Goal of the exercise: Retype, word for word, every line from the one holding "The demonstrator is" through the one holding "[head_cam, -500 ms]" in the entries below, both included, and only those lines.

::: Data under study

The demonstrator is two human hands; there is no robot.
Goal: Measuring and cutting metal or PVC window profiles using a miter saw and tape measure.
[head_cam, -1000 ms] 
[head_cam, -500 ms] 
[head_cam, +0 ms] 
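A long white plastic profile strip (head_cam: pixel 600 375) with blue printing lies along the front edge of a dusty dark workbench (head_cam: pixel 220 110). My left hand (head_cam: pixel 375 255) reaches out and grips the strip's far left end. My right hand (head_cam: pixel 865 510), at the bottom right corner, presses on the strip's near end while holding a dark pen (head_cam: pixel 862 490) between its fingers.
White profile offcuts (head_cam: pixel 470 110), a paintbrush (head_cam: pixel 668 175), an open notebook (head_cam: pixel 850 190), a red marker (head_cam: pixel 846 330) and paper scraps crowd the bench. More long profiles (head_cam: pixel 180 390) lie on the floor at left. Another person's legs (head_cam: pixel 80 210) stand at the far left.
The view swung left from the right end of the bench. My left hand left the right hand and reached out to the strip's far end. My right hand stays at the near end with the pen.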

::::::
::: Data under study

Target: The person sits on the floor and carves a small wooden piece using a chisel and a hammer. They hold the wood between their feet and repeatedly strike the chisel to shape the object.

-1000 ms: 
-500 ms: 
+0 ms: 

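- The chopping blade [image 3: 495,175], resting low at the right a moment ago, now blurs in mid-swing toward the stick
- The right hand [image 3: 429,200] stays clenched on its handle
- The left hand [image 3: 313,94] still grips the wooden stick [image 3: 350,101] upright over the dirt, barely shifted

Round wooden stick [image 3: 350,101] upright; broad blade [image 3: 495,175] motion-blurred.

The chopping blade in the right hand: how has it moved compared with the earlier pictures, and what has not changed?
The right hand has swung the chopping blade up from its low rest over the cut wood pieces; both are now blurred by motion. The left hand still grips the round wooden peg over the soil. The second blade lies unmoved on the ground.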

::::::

Task answer:
The demonstrator is two human hands; there is no robot.
Goal: Measuring and cutting metal or PVC window profiles using a miter saw and tape measure.
[head_cam, -1000 ms] 
[head_cam, -500 ms] 

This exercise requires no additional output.